Secondary school was meant to be followed by a degree in English and French in Manchester, but ‘a fucking E in French’ kiboshed the plan. Instead, his new-found love of film and a bunch of mates at drama school prompted a rethink. Acting had been his gift at school – ‘I don’t want this to sound cheesy or anything but I wasn’t that good at anything else’ – so he applied for a spot at Guildhall School of Music and Drama (fellow alums: Michaela Coel, Lily James, Jodie Whittaker) to see where his chops could take him. 

Kingsley Ben-Adir
Photograph: Laura Gallant/Time Out

If you’d looked through Ben-Adir’s 350-ish-strong DVD collection back then (he’s had a clearout since), you’d find other clues as to how his professional life would pan out. It was actors as much as films that fired his imagination. Daniel Day-Lewis in ‘There Will Be Blood’. Paddy Considine and Samantha Morton in ‘In America’. Kathy Burke and Ray Winstone in ‘Nil By Mouth’.

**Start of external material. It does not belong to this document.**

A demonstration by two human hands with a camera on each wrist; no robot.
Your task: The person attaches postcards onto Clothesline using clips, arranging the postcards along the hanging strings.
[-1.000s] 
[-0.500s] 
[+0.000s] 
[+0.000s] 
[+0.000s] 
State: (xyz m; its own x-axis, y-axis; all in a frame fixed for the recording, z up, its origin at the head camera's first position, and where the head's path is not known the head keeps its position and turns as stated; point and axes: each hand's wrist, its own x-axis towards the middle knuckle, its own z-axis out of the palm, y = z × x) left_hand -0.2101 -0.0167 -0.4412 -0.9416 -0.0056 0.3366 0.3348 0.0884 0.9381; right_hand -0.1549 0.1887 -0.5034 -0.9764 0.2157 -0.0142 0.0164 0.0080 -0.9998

Today, chatting after Time Out’s photoshoot not far from his old Camden haunts, it’s Ridley Scott’s ‘Napoleon’ that’s on his mind. ‘I don’t care what anyone says, I fucking love it. What Joaquin (Phoenix) and Vanessa (Kirby) are doing is so vulnerable and so ugly, but also really beautiful. I love the bravery of that.’

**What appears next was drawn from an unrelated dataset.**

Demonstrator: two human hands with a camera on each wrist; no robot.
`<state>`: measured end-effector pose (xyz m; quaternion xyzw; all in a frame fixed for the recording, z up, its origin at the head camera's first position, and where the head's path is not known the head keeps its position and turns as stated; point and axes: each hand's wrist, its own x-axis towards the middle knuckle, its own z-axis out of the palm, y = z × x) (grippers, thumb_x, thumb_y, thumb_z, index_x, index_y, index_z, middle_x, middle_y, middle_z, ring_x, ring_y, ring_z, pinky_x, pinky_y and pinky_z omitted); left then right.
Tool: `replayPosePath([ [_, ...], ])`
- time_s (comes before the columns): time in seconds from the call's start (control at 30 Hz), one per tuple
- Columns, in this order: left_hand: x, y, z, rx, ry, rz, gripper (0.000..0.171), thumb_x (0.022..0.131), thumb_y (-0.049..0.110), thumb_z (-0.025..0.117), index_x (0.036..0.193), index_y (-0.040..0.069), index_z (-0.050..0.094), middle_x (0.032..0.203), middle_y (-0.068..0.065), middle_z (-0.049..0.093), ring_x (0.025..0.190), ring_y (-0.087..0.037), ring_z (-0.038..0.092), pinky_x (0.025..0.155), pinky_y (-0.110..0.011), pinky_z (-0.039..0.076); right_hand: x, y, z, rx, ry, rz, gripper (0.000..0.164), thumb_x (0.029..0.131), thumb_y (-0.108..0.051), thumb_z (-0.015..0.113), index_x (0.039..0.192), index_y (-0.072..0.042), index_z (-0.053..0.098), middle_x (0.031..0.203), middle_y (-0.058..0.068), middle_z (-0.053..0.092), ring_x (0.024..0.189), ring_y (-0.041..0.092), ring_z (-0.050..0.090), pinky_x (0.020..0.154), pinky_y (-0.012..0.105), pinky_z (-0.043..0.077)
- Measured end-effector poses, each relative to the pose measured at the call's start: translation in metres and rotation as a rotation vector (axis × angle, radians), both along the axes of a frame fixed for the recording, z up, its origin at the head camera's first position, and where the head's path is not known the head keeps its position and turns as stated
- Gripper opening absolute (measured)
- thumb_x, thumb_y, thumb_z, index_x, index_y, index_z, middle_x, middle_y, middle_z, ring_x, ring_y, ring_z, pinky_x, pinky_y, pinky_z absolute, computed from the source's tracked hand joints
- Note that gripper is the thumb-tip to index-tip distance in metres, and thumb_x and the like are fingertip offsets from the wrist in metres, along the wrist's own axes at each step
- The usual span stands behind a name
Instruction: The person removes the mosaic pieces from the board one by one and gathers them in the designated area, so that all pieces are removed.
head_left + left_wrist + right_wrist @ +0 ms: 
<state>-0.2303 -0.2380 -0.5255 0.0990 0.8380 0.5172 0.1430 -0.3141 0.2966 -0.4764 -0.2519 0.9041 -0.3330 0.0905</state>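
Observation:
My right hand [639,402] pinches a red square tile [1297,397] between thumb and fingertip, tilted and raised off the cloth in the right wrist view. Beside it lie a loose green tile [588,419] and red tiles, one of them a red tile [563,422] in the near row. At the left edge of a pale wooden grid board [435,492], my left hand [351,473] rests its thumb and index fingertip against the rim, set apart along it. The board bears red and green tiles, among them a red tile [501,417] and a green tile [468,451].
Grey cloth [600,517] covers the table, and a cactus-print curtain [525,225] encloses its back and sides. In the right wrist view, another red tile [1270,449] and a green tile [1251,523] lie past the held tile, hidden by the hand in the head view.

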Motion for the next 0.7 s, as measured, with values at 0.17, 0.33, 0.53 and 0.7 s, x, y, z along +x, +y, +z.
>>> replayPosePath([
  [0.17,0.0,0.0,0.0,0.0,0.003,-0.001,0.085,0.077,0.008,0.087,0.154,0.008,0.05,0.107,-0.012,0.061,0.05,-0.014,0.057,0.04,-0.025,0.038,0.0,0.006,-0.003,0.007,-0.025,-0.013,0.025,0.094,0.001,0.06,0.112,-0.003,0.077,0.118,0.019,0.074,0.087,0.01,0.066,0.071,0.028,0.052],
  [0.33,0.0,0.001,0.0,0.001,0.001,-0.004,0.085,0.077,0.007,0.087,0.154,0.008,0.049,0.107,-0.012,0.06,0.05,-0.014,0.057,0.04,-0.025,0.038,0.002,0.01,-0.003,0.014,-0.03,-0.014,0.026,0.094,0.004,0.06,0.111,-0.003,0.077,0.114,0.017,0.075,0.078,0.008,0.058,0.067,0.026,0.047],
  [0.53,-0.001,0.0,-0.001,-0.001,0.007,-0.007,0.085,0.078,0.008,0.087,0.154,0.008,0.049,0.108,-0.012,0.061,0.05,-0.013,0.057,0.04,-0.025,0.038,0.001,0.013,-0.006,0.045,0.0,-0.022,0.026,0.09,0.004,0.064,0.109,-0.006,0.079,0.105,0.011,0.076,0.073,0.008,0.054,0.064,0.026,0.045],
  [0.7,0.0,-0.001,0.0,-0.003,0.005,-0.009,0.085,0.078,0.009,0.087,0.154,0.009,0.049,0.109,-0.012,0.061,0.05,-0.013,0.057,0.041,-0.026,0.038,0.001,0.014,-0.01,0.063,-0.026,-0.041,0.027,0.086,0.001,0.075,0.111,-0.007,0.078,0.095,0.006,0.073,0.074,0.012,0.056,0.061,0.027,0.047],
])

Picking the profession was one thing, breaking into it was something else. ‘You get those actors who come out of drama school and they’ve got 20 top agents who all want to sign them and they’re like: (adopting luvvie voice) “Oh my god, I’ve had 15 auditions this week and I’m so spent!” You’re like: Fucking hell, lucky you. I’ve had two this month and I need both of them.’

Keeping it real-life

The journey to Trenchtown may have been a long one for the 37-year-old, but things are all rosy now. As Basketball Ken in ‘Barbie’ he showcased his rarely-tapped flamboyant, comedic side, resplendent in an orange headband and a can-do attitude. In ‘Bob Marley: One Love’ he showcases everything else in his significant range. He’s terrific in the film, offering a charismatic, believable Bob Marley. His ‘Redemption Song’ has come a long way, too.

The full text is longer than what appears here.